How to save special characters (°, $, ¥, powers of a number) in JSON?

When parsing data (using python, scrapy), there are many specific characters that are not displayed in a human-like form.

For example, the temperature value is 1021 ° C, at the output I get

>>> response.xpath('path').extract() u'1021 \xb0C' >>> print(response.xpath('path').extract()) 1021 °C 

And when forming a JSON object, I get

  [{ ..."temp": "1021 \u00b0C", ... }] 

Need

 [{ ..."temp": "1021 °C", ... }] 

How can I achieve a humanoid look in JSON? That characters were displayed as is.

  • one
    json standard such characters are prohibited, they must be encoded.

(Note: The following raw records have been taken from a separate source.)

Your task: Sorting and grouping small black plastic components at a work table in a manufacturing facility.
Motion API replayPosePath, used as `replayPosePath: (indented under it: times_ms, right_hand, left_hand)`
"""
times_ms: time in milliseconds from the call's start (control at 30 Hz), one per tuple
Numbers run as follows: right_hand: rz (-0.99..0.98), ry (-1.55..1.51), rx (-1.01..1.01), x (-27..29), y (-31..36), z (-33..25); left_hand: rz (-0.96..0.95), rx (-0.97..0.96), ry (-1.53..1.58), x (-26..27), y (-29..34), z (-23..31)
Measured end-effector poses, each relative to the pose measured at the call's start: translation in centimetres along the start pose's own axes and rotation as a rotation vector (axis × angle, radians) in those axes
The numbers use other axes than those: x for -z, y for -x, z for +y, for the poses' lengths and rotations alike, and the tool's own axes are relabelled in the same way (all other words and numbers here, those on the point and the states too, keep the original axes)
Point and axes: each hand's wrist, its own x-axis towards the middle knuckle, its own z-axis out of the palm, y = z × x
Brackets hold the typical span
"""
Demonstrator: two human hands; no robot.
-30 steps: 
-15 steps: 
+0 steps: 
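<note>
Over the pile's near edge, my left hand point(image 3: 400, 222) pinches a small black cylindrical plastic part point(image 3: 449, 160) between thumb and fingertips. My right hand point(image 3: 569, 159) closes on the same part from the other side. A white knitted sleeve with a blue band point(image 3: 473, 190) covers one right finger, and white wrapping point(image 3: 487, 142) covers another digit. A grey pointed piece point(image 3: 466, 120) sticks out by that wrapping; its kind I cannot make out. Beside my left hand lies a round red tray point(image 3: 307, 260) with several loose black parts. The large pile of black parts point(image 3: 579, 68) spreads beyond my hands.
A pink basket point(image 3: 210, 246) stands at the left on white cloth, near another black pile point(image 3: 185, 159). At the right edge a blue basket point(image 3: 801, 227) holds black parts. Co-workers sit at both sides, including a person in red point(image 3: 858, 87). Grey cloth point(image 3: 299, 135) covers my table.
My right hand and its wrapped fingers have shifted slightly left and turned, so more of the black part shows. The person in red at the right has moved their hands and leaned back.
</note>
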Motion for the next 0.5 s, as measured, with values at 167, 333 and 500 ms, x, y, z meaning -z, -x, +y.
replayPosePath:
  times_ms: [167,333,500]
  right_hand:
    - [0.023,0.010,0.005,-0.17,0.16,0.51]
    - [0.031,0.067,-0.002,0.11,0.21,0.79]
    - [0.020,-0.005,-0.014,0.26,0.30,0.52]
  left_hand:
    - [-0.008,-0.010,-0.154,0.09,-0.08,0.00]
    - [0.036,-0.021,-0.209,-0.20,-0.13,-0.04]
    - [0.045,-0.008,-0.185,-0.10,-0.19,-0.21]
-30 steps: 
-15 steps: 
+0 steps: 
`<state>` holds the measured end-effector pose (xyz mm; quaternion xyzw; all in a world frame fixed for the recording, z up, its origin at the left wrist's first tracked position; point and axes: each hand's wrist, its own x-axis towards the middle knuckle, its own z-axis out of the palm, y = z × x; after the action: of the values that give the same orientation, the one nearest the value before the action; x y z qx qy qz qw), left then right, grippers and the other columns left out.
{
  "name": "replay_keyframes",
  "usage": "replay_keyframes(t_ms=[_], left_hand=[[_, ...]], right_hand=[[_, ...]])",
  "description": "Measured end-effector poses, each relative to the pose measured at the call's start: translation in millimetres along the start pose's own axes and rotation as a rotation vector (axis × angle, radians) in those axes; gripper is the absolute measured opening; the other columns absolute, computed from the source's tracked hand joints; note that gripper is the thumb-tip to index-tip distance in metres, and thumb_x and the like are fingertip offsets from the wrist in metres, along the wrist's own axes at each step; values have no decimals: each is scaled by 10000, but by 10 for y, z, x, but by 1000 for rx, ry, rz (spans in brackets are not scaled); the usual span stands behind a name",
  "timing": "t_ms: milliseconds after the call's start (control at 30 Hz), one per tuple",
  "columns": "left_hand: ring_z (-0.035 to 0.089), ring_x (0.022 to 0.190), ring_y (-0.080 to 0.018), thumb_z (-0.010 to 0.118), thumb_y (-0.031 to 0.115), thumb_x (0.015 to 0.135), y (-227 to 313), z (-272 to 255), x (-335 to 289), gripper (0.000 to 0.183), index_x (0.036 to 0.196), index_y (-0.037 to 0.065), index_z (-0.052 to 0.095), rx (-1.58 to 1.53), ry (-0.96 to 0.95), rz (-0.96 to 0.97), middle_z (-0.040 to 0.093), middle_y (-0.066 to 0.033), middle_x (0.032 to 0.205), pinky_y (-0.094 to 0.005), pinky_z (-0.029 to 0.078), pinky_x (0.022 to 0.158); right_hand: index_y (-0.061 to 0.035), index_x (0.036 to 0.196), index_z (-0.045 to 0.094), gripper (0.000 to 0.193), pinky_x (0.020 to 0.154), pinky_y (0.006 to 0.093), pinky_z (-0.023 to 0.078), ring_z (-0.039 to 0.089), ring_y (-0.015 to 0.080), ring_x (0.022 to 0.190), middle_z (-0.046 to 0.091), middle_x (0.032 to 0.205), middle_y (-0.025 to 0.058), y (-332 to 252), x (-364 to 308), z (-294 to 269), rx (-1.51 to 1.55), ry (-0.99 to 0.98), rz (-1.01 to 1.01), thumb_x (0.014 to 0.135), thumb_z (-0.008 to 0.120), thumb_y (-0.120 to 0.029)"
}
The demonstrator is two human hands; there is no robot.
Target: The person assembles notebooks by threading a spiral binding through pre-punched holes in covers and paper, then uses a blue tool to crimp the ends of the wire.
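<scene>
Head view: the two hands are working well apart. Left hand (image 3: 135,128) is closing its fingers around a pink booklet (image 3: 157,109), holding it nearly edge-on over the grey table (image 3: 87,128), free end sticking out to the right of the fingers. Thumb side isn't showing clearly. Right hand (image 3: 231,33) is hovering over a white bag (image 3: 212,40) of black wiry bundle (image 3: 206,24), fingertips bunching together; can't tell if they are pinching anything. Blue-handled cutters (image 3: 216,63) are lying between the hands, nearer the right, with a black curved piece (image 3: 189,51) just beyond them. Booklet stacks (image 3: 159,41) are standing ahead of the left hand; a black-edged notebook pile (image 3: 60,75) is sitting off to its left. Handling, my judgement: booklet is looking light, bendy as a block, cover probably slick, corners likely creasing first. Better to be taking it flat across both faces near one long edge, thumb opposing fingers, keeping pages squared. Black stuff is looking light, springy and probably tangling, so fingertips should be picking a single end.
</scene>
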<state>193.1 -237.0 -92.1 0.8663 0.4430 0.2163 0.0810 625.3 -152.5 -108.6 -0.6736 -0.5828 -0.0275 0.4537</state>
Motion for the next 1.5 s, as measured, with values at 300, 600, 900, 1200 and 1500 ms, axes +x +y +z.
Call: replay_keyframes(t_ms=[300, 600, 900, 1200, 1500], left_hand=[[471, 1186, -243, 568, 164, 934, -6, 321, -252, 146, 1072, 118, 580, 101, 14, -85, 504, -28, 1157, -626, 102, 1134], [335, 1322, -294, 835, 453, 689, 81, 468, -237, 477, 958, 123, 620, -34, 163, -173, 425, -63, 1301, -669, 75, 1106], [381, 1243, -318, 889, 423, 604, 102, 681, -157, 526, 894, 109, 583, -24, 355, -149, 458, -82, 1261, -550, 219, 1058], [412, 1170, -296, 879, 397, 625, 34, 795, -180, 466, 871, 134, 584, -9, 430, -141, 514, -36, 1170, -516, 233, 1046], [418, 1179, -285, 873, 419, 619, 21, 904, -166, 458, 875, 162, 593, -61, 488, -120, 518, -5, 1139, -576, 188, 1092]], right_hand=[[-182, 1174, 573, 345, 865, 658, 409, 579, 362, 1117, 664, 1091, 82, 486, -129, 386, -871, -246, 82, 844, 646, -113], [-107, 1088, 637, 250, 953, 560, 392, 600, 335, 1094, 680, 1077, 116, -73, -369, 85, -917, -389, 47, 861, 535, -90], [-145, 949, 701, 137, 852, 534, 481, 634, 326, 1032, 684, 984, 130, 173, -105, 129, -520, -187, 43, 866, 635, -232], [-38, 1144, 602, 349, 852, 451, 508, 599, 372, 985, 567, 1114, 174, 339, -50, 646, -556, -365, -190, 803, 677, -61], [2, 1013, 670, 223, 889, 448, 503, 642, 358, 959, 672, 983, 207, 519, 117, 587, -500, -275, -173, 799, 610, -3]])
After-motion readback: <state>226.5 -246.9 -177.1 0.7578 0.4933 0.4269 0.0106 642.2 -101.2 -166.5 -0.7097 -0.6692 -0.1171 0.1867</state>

Of course, you can walk through the json-text yourself and convert \u but then this json is not a fact that they will swallow the functions that should work with it - Mike
  • 2
    If you convert this json into an array with any standard function and load it, then everything will be decoded in the array. And if json itself is saved in the database, what difference does it look like there - Mike
  • one
    and what are you going to save in the database? how do json convert to db format? - Mike
  • one
    You parse json before loading into the database than you will? What kind of library function do you take? So, with json decoding, any functions will of course turn \u into the characters themselves - Mike
  • 2
    @Mike do not mislead the person. json of course supports these characters. json is a text format that is defined in Unicode terms. Screened sequences such as \uxxxx allow arbitrary json text to be sent using ASCII encoding, but of course, it is not necessary to use these sequences (except for certain exceptions). close to the topic . - jfs

1 answer 1

If you use the standard json library and do not want to see the encoded characters as a result of the conversion, you can use the additional parameter ensure_ascii function (also available in the dump function):

 >>> print(json.dumps('1021 °C', ensure_ascii=False)) "1021 °C" 

As far as I understand, JSON permits the use of arbitrary Unicode characters in strings. Here is what I found in the specification :

This is a list of marks that can be behaved, quotation mark, reverse solidus marks and the control characters (U + 0000 through U + 001F).

What after the free translation is read as

Any Unicode characters can be placed inside quotes ("), with the exception of characters that must be escaped: quotes ("), backslash (\) and control characters (from U + 0000 to U + 001F)

However, before using such a JSON write mode, check that the library used for parsing JSON works with Unicode characters.